Problem: A line below contains "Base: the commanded", and a later one contains "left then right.". Repeat both, with every line between them, exactly.

Input data:

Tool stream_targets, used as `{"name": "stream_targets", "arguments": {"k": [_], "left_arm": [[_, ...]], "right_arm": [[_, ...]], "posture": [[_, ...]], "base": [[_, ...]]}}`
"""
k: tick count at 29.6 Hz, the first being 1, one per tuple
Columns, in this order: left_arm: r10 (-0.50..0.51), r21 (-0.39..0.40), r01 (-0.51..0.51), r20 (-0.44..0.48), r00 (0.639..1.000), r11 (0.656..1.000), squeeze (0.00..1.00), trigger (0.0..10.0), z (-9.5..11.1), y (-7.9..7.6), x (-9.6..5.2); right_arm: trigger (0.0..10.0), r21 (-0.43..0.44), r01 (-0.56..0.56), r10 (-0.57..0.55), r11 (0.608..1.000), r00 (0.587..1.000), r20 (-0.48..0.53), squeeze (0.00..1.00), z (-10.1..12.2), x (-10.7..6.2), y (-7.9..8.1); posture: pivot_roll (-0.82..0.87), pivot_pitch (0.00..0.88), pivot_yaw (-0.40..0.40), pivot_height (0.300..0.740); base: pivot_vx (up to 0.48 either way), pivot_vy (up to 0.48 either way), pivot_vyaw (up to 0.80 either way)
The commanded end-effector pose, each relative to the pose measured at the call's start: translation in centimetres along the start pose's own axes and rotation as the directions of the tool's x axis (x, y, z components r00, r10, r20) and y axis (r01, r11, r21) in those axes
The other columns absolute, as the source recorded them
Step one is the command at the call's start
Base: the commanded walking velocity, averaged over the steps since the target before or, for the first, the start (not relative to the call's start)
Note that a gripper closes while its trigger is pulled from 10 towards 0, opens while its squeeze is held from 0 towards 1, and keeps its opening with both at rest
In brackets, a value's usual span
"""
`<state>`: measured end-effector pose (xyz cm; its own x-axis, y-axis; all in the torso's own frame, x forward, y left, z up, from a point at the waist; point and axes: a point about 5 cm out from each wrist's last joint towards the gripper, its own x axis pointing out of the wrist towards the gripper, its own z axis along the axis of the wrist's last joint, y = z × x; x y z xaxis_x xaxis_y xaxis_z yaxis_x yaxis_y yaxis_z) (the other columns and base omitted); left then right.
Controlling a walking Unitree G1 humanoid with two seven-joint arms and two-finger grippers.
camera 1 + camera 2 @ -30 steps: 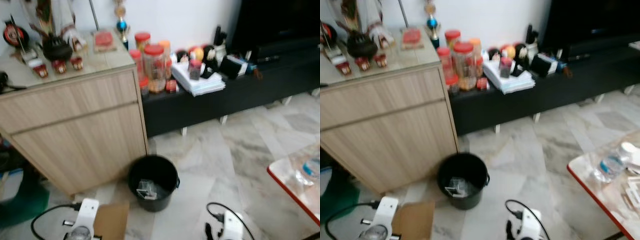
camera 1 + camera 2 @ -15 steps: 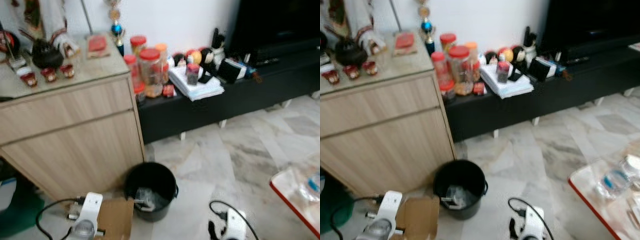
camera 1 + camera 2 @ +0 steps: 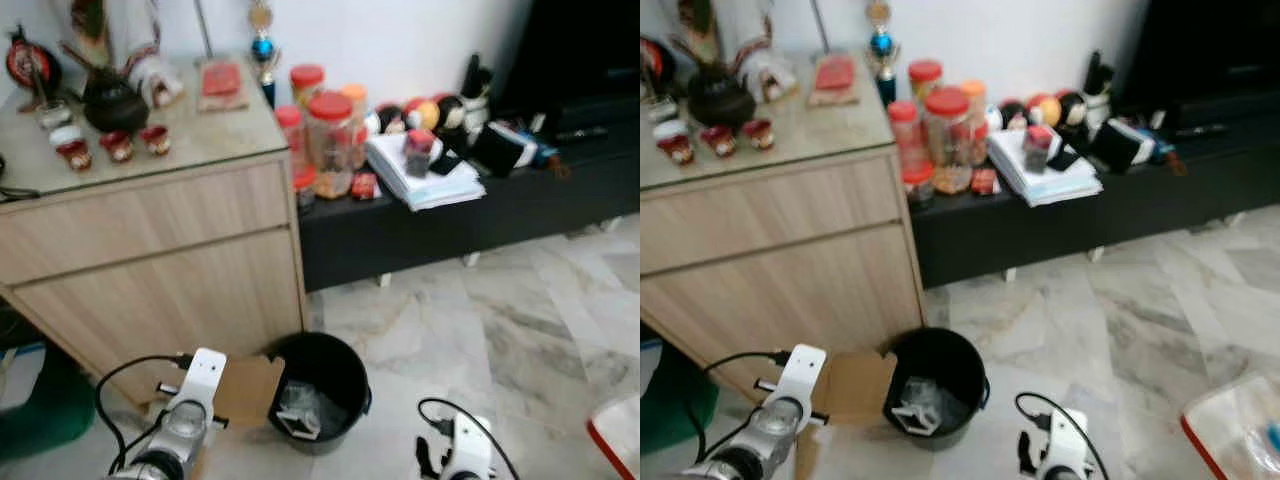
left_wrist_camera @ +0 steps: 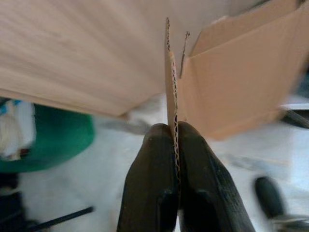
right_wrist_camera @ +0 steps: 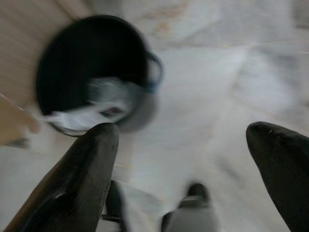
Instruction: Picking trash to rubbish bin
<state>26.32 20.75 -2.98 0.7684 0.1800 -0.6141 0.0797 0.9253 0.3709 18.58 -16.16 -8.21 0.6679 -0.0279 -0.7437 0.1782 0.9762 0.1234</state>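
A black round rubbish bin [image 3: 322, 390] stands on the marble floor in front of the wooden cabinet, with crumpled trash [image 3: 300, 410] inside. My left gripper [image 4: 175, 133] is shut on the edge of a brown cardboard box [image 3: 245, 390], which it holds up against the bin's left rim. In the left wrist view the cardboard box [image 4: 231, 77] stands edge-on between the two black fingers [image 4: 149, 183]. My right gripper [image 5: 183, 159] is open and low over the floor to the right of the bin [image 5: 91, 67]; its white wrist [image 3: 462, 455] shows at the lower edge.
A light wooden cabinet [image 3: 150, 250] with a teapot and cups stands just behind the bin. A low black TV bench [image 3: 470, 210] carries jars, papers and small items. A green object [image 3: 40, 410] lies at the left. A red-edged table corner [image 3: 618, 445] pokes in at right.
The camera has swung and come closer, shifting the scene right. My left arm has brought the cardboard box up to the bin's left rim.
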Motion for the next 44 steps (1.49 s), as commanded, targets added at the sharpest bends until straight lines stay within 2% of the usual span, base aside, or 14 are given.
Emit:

Worked solution:
Base: the commanded walking velocity, averaged over the steps since the target before or, for the first, the start (not relative to the call's start)
Note that a gripper closes while its trigger is pulled from 10 towards 0, opens while its squeeze is held from 0 towards 1, and keeps its opening with both at rest
In brackets, a value's usual span
"""
`<state>`: measured end-effector pose (xyz cm; its own x-axis, y-axis; all in the torso's own frame, x forward, y left, z up, from a point at the waist; point and axes: a point about 5 cm out from each wrist's last joint towards the gripper, its own x axis pointing out of the wrist towards the gripper, its own z axis along the axis of the wrist's last joint, y = z × x; x y z xaxis_x xaxis_y xaxis_z yaxis_x yaxis_y yaxis_z) (the other columns and base omitted); left then right.

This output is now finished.